Archaeologists claim so, at least in Jasper Copping’s article in the Sunday Telegraph. They claim the practice, called “nighthawking”, is destroying context in a number of protected sites. These detectors then sell the works on the internet or eBay. These claims of antiquities transactions on the internet are thrown about a great deal, but I’m aware of no concrete study or even much in the way of supporting evidence of this claim, though there are sometimes anecdotal claims which are thrown about.

It seems that English Heritage and the British Museum have commissioned a £100,000 study into the scope of the activity, which might lead to new legislation to deal with offenders.

There certainly are problems with the Dealing in Cultural Objects Offences (Act), which makes it difficult to establish wrongdoing when purchasers do not inquire into an object’s provenance. If new legislation is forthcoming, to be truly effective it needs to pinpoint the difficulty in regulating good faith purchasers, and raise the bar for the inquiry which must go into their decision to buy.

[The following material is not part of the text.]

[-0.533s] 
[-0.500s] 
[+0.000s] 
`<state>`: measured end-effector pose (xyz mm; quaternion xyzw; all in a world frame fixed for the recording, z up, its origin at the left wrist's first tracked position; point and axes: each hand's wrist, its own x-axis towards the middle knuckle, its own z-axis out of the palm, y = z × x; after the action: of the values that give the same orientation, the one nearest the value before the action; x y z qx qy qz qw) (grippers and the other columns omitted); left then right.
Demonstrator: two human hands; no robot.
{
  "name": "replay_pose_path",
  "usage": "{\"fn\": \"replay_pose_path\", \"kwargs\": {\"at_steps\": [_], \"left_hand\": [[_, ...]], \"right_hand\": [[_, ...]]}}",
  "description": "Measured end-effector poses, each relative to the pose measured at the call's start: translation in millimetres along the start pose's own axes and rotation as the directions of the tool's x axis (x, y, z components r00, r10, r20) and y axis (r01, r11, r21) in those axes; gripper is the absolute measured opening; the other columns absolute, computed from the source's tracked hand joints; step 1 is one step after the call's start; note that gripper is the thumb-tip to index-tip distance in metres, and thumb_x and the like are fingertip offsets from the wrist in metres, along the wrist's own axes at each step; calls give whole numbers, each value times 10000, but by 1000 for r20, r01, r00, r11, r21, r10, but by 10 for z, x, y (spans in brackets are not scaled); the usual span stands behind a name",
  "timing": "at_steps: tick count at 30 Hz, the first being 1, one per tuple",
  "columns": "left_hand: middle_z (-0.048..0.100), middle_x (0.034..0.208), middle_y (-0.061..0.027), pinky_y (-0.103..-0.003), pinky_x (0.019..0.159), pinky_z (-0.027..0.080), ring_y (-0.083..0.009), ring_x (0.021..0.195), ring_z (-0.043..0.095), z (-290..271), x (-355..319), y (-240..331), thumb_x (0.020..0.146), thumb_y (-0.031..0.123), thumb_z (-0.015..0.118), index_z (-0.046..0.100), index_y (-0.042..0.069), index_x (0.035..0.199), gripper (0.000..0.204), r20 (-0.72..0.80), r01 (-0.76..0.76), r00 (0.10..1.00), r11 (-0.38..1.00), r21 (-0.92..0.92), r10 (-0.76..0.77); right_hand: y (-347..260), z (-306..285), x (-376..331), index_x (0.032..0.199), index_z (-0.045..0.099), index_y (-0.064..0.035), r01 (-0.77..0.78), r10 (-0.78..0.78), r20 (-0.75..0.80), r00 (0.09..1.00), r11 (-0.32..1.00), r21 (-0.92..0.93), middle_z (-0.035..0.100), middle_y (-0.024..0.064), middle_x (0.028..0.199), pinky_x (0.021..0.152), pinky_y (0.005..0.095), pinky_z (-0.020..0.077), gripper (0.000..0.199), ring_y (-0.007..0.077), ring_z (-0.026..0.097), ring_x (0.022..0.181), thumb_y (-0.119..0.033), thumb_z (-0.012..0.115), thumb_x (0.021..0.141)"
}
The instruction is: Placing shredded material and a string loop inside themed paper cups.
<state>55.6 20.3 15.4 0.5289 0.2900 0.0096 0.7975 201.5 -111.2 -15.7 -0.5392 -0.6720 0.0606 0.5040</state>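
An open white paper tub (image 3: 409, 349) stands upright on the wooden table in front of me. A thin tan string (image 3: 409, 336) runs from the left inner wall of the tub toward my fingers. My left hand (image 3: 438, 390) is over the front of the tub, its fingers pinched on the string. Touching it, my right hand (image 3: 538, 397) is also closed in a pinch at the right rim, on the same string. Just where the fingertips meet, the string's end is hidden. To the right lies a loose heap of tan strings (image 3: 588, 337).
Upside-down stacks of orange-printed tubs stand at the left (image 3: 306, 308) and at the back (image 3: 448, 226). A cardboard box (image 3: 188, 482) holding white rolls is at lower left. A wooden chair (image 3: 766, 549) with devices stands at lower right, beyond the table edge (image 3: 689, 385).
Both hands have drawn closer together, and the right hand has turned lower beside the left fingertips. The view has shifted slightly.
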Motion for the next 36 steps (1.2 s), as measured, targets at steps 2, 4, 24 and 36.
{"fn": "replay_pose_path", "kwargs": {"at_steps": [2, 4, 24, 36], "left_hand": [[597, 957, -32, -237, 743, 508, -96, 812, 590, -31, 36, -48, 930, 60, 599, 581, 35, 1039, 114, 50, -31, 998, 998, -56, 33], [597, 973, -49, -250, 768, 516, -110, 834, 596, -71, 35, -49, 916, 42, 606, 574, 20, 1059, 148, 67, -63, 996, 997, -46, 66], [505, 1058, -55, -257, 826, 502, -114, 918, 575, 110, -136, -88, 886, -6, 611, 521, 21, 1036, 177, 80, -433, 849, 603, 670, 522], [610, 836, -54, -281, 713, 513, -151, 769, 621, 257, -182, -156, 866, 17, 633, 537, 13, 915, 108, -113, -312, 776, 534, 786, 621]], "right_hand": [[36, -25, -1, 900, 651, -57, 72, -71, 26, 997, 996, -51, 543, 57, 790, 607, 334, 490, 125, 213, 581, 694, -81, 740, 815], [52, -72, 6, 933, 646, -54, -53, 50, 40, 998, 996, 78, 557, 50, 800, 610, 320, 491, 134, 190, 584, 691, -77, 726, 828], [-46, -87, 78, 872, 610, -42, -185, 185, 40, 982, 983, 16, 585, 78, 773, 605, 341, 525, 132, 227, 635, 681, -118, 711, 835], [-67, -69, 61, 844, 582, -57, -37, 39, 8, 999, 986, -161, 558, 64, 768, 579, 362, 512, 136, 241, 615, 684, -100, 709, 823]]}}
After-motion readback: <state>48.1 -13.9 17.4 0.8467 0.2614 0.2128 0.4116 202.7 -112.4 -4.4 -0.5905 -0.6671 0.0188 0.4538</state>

The nighthawking problem does reveal why protecting rural and historic sites can be so difficult. The Treasure Act has problems to be sure, but I have argued that it is a good and pragmatic compromise between archaeologists and antiquities collectors. When qualifying treasure is found under the Treasure Act (which applies only to England and Wales), finders are required by law to report the finds, and are rewarded for doing so. The forthcoming study will be interesting, and the actions by these unscrupulous detectors may run the risk of destroying the delicate compromise which the Treasure Act has created.